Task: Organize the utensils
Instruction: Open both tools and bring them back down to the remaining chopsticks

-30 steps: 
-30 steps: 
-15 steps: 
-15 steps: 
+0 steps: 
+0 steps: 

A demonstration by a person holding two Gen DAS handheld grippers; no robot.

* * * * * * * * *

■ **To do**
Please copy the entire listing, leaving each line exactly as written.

■ **Answer section**
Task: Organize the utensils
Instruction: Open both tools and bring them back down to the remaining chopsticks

-30 steps: 
-30 steps: 
-15 steps: 
-15 steps: 
+0 steps: 
+0 steps: 

A demonstration by a person holding two Gen DAS handheld grippers; no robot.

Output is complete for this exercise.